Practicing weekly evacuations led to a successful evacuation, failure to practice stemming a massive oil leak led to the ongoing torrent of oil into the Gulf more than six weeks after the initial explosion. This takes us full-circle back to the point about validating data back-ups. The process had two purposes, one was to confirm the data had been backed up correctly, the other was to extract a piece of data from that backup based on a set parameter. The second part was to practice finding data in the backups in case we needed them for business reasons. So when the time came during a crisis that data was needed, we had the confidence and experience to know we could find it.

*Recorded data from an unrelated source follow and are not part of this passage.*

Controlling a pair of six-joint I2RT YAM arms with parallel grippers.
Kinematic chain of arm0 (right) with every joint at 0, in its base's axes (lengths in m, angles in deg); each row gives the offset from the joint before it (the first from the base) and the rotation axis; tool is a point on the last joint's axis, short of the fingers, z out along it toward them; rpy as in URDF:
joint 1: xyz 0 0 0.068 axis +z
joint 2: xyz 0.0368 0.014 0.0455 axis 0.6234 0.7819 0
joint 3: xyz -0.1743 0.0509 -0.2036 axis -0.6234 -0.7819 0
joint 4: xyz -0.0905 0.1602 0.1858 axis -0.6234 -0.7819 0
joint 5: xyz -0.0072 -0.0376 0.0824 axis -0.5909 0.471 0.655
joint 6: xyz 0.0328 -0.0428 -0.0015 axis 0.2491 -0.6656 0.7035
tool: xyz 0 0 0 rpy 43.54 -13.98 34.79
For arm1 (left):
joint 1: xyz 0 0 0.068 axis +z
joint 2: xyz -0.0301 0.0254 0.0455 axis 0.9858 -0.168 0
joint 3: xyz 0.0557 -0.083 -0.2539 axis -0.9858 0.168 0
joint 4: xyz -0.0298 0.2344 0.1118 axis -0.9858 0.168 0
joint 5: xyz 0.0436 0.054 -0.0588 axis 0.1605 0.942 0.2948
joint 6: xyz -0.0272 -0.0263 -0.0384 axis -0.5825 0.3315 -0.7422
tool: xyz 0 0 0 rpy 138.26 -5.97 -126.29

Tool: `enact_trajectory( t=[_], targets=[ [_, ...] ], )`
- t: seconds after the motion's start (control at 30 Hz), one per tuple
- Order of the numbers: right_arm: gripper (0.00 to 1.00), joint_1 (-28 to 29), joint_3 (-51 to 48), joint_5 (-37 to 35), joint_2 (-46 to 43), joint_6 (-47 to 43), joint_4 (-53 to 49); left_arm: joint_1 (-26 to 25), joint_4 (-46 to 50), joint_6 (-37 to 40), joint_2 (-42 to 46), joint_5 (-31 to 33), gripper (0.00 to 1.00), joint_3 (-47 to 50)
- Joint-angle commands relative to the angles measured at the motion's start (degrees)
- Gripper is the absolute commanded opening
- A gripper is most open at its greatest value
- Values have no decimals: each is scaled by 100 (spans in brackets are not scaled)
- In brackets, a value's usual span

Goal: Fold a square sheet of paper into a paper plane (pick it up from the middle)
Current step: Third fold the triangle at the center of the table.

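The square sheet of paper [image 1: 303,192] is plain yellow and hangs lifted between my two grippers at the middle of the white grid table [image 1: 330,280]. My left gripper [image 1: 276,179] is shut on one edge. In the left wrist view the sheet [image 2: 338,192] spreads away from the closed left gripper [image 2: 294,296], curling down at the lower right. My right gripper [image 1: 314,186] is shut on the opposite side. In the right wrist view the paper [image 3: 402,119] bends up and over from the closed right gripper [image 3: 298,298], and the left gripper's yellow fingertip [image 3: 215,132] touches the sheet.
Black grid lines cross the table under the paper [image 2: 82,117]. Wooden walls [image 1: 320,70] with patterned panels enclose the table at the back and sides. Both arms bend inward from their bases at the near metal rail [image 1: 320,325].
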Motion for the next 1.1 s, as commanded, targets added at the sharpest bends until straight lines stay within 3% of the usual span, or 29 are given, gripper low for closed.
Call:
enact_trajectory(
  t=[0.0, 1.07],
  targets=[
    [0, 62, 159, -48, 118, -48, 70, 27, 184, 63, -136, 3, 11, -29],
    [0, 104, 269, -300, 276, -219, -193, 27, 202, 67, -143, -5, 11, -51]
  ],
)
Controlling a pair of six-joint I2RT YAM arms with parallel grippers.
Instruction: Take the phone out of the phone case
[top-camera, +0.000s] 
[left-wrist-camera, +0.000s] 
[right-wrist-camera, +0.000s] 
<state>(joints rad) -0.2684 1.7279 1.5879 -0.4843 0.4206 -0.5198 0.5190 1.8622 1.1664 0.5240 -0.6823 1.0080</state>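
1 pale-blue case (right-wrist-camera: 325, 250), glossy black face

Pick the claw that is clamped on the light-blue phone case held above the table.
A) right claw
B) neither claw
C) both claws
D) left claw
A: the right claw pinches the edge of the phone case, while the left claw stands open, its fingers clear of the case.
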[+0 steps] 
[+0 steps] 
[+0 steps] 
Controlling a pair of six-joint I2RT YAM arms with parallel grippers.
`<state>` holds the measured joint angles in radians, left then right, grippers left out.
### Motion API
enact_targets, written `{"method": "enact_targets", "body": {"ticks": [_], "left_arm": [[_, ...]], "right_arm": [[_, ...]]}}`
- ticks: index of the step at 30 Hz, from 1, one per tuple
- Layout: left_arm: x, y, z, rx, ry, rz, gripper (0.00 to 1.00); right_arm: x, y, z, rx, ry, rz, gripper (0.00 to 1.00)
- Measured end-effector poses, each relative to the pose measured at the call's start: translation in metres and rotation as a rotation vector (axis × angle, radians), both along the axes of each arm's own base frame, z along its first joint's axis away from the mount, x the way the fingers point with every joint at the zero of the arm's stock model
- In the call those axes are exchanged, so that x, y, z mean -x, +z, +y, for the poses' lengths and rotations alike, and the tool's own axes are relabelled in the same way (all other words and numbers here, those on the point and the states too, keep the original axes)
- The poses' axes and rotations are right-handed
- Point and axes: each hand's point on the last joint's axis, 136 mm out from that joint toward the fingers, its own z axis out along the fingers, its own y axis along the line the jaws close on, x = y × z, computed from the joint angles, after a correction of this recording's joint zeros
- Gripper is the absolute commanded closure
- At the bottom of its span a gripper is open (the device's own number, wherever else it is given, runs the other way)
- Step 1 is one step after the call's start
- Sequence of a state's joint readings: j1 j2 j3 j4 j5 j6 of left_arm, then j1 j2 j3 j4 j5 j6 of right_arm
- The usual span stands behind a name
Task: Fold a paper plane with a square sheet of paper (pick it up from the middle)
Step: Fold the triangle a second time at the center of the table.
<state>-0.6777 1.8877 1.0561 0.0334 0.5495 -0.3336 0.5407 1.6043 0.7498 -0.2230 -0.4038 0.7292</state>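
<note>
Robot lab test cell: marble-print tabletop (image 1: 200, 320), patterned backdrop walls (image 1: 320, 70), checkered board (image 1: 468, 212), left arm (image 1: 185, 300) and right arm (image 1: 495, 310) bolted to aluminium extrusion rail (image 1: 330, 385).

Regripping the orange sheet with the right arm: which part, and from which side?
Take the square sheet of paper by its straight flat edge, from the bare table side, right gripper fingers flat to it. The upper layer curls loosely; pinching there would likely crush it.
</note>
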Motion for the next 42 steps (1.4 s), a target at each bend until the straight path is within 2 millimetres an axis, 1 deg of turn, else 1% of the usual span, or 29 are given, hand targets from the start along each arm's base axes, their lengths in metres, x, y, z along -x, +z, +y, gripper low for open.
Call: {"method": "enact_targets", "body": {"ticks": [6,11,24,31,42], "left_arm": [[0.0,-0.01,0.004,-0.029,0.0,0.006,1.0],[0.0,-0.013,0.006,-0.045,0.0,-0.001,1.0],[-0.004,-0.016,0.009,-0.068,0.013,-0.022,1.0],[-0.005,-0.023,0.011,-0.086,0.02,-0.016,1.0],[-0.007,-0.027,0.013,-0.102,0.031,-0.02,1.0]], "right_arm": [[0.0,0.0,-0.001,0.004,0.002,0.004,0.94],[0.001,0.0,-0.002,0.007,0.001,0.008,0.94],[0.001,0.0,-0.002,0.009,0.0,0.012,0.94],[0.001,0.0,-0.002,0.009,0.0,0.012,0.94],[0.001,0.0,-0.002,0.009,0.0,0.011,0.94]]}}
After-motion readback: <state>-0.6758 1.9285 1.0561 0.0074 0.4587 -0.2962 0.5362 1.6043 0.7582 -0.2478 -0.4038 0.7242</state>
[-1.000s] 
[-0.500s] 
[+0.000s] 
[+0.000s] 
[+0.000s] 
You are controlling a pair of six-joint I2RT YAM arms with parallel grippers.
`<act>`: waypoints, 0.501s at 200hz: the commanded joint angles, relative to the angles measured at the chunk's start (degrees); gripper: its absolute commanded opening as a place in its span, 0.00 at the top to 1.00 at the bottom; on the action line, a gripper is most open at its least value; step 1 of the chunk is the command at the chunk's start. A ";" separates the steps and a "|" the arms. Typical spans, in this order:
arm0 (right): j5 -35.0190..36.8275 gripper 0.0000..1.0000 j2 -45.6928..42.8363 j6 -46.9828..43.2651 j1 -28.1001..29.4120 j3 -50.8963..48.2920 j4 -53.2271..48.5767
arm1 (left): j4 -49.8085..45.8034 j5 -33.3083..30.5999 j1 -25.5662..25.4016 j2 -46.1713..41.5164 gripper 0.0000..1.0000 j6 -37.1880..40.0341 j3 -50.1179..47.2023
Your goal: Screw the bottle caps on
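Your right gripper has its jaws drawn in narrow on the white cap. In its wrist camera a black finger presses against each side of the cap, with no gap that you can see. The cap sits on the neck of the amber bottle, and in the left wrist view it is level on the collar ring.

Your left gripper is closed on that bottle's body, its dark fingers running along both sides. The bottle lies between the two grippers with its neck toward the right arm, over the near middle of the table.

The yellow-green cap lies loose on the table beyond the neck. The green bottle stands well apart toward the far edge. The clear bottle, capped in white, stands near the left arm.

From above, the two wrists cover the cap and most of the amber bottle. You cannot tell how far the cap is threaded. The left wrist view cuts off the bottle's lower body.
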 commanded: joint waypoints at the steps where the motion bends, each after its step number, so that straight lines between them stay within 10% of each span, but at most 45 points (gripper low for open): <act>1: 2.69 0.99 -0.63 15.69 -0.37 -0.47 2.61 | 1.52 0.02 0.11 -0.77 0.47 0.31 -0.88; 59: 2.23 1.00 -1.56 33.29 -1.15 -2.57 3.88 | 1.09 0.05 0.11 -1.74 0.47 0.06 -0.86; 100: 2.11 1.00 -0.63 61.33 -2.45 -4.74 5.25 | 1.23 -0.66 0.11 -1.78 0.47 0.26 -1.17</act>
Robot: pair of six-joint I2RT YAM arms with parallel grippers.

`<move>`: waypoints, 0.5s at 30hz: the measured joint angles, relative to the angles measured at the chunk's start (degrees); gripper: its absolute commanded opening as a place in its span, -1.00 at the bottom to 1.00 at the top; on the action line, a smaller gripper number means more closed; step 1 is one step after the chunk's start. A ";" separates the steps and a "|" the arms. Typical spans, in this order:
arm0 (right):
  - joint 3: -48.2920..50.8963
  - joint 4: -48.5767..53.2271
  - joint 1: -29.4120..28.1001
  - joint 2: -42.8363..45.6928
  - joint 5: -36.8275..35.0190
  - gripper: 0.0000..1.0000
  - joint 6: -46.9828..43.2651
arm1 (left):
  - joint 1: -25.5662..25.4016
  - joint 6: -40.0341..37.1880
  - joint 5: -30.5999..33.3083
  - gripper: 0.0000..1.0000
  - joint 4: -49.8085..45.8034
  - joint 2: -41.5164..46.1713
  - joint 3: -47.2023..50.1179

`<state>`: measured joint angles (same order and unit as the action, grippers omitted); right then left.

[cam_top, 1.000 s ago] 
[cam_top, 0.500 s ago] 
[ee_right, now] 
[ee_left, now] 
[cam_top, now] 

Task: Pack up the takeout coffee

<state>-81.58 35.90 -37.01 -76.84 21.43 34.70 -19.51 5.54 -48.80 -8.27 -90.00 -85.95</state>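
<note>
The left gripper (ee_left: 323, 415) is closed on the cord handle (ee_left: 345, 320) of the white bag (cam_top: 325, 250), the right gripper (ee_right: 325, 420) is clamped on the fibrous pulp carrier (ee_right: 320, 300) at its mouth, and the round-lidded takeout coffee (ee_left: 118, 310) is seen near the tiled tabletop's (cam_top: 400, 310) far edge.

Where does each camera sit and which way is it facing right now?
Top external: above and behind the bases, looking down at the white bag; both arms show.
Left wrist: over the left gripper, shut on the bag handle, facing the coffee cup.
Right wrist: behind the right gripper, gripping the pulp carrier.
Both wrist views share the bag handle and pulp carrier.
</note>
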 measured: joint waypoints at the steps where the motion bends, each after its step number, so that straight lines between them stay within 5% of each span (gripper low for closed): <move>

Catastrophes have a way of making people panic. Crisis causes an adrenaline surge and it’s hard to think clearly. When we have practiced doing something, it’s much easier to execute these steps even in crisis mode. The middle of a disaster is the worst time to pick up new skills.
Since there’s no way to anticipate everything a top IT response team will need to do in a crisis, at least take time to practice what can be practiced. Some tasks, such as shutting down zones or sub-zones, tracking outbreaks and attack vectors, or transferring operations over to another data center can be practiced in a fire-drill type manner without interrupting core business operations.
When a serious attack on the network occurs the team won’t be scrambling to implement basic response activities. Sure, they may need to improvise a little, but let’s work on being more like the folks that evacuated the rig even though they’d never practiced evacuating from a fireball rig and less like the engineers that are still struggling to cap the spill effectively.